The beautiful desire for ideal unity which is so strong in most hearts is perhaps the original cause of one of the most deadening features in many marriages. In the endeavour to attain the ideal unity, one or other partner consciously or unconsciously imposes his or her will and opinions first upon the wife or husband, and then upon the children as they grow up.

The typical self-opinionated male which this course develops, while a subject for laughter in plays and novels, a laughter which hastens his extermination, is yet by no means extinct. In his less exaggerated form such a man may often be an idealist, but he is essentially an idealist of narrow vision. The peace, the unity, for which he craves is superficially attained; but it takes acuter eyes than his to see that it is attained not by harmonious intermingling, but by super-position and destruction.

I have known a romantic man of this type, apparently unaware that he was encroaching upon his wife's personality, who yet endeavoured not only to choose her books and her friends for her, but "prohibited" her from buying the daily newspaper to which she had been accustomed for years before her marriage, saying that one newspaper was enough for them both, and blandly ignoring the fact that he took it with him out of the house before she had an opportunity of reading it. This man posed to himself more successfully than to others, not only as a romantic man, but as a model husband; and he reproached his wife for jeopardising their perfect unity whenever she accepted an invitation in which he was not included.

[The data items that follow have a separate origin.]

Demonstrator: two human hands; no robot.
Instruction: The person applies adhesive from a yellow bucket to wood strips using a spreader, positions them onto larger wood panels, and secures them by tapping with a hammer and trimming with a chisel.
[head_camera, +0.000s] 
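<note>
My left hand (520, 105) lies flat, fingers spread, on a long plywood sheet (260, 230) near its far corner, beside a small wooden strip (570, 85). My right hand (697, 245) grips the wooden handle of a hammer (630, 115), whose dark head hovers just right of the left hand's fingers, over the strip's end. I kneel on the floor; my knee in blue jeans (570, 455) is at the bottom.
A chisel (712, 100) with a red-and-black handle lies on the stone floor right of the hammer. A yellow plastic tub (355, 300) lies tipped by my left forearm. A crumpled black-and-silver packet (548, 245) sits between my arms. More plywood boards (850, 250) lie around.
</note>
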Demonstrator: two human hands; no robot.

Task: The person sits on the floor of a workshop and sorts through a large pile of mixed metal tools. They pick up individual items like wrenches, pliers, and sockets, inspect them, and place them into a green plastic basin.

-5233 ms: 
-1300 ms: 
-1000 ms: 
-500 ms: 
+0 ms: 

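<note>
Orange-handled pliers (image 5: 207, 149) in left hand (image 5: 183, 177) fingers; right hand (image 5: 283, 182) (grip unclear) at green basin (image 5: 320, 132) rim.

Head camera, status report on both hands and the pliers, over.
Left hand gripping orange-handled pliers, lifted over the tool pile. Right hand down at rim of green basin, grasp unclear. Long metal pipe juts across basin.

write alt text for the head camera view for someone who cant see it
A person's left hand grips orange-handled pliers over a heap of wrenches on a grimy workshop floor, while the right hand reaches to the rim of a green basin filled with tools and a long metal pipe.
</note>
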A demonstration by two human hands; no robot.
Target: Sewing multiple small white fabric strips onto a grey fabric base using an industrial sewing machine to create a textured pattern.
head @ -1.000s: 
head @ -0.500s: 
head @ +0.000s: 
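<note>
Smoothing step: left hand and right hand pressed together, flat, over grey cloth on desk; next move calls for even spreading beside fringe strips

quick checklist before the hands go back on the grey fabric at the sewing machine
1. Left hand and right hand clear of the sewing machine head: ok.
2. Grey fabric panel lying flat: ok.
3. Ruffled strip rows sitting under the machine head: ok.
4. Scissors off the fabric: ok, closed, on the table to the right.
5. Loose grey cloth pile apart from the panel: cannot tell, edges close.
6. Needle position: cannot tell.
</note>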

On the other hand, in homes where the avowed desire is for the modern freedom of intellectual life for both partners, there is very frequently a bickering, a sense of disharmony and unrest that dispels the peace and the air of restful security which is an essential feature of a true home.

It is one of the most difficult things in the world for two people of different opinions to retain their own opinions without each endeavouring to convert or coerce the other, and at the same time to feel the same tender trust in the judgment of the other that each would have felt had they agreed.

It takes a generous and beautiful heart to see beauty and dignity in the attitude of a mate who is looking at the other side of a vital question.

But the very fact that it does take a beautiful and generous heart to do this thing proves it well worth the doing.

If the easier way is chosen and the two mutually conceal their views when they differ, or the stronger partner coerces the weaker into hiding those traits which give personality to an individual, the result is an impoverishing of both, and through that very fact, an impoverishment, a lowering of the love which both sought to serve.